Postby iambiguous » Fri Nov 24, 2017 9:34 pm

Ierrellus wrote:Apparently, you are too locked into your own mindset to be able to give credence to any other point of view. You are welcome to your bleak outlook on the nature of God and humans. I'm tired of talking to a brick wall. I can only pray that sometime in your life you may think on what's really important--you and God.


Note to others:

Why do you suppose he entirely avoids actually responding to the points that I raised above regarding the relationship between abortion and his own reflections on "ecological morality"?

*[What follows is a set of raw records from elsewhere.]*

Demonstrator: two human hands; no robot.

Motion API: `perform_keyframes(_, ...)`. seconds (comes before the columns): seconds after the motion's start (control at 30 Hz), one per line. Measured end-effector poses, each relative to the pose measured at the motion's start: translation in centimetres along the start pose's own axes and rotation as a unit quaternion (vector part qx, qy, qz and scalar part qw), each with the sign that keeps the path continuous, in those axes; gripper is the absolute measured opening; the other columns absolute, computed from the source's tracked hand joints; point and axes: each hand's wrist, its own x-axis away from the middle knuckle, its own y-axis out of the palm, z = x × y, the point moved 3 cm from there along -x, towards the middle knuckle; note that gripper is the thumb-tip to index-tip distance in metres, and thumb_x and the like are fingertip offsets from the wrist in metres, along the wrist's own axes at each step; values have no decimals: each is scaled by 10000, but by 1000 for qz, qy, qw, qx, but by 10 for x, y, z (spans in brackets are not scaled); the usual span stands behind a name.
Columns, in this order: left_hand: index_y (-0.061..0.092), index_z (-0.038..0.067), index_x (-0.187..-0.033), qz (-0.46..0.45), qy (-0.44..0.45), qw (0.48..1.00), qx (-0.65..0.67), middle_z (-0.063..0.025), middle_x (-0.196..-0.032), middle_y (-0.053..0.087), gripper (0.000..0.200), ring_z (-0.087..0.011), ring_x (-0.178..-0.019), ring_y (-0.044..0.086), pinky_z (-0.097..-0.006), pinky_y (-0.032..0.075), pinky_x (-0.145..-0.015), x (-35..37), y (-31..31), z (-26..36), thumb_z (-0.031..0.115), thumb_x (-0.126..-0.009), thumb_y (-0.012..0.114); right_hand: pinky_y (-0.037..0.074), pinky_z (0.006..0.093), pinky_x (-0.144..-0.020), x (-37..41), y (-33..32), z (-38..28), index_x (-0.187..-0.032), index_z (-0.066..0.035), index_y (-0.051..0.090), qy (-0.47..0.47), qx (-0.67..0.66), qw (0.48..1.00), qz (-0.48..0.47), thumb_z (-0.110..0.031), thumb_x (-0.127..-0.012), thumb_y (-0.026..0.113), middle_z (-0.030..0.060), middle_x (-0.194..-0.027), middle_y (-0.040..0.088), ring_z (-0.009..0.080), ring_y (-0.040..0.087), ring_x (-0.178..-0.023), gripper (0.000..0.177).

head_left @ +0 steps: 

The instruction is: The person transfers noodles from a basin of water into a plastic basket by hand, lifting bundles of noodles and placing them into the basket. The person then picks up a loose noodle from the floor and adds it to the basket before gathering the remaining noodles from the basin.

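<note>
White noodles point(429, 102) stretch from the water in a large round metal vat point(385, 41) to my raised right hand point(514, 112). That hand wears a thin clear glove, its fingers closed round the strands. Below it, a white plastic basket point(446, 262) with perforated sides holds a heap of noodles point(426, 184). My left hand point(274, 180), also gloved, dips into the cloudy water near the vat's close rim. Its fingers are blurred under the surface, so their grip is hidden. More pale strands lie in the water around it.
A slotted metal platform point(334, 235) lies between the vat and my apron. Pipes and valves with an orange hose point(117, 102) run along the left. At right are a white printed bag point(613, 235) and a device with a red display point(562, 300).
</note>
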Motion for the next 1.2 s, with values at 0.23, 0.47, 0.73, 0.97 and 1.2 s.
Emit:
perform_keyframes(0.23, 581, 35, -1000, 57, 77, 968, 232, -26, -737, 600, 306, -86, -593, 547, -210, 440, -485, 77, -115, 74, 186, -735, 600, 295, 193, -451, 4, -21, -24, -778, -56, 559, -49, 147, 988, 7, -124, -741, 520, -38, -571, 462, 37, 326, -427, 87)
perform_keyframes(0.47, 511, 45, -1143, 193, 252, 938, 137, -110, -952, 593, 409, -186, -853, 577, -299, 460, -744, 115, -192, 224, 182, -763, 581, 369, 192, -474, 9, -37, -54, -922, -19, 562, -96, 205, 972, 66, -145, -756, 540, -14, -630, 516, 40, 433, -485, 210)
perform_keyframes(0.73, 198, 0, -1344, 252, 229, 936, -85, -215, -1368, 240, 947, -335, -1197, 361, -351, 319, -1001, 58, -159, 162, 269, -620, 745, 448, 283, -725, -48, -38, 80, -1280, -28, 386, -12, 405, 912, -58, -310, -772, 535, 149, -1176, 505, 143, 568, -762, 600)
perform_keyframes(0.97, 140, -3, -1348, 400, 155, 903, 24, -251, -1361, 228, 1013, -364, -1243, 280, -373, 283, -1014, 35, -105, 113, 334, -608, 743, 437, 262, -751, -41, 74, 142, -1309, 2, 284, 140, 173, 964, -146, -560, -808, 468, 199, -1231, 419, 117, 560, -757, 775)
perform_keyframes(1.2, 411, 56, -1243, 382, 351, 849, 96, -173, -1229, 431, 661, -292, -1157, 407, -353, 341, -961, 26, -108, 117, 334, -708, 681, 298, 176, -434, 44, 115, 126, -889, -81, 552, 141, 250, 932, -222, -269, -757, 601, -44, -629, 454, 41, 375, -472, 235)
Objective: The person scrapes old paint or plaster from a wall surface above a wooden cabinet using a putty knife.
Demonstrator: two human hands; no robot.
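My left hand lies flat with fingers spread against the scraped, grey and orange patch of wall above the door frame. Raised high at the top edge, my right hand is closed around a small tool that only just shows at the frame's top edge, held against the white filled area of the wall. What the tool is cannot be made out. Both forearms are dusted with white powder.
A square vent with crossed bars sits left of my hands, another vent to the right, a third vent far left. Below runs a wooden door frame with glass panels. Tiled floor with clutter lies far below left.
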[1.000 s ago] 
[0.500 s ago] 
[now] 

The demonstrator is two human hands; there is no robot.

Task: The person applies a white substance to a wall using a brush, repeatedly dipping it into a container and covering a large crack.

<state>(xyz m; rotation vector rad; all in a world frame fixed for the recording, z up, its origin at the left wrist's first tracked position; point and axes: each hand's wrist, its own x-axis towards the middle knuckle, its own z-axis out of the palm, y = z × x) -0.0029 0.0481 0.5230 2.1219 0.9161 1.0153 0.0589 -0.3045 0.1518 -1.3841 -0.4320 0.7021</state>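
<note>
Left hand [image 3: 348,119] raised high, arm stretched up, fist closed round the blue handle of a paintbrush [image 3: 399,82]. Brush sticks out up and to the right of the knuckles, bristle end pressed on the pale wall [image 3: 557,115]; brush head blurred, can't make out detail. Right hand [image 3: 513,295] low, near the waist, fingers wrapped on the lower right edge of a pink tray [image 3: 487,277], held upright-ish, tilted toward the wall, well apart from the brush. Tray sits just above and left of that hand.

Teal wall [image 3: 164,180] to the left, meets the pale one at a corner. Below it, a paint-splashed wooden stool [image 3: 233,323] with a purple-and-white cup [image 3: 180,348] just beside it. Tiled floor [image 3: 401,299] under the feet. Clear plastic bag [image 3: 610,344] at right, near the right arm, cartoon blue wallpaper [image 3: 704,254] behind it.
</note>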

As this relates to his own personal experiences with a God, the God.

Why, instead, does he make me the issue?

Yes, my own frame of mind is brutal, bleak. But that is only because the points that I raise here and now seem reasonable to me. Yet to argue that I am not open to other points of view is merely to sweep under the rug all of the many, many times over the years that others actually have managed to nudge me in entirely new directions.

Just not of late.

Again, my hope is always that I will come upon arguments able to yank be up out of the abyss that is oblivion in an essentially absurd and meaningless world.

If you know some folks who have them, by all means, bring them on board. And I can promise you [and them] that I am willing to explore their own experiences in a sincere and civil manner.

All I ask is that the discussion eventually gets around to connecting the dots between behaviors chosen on this side of the grave, and one's imagined fate on the other side.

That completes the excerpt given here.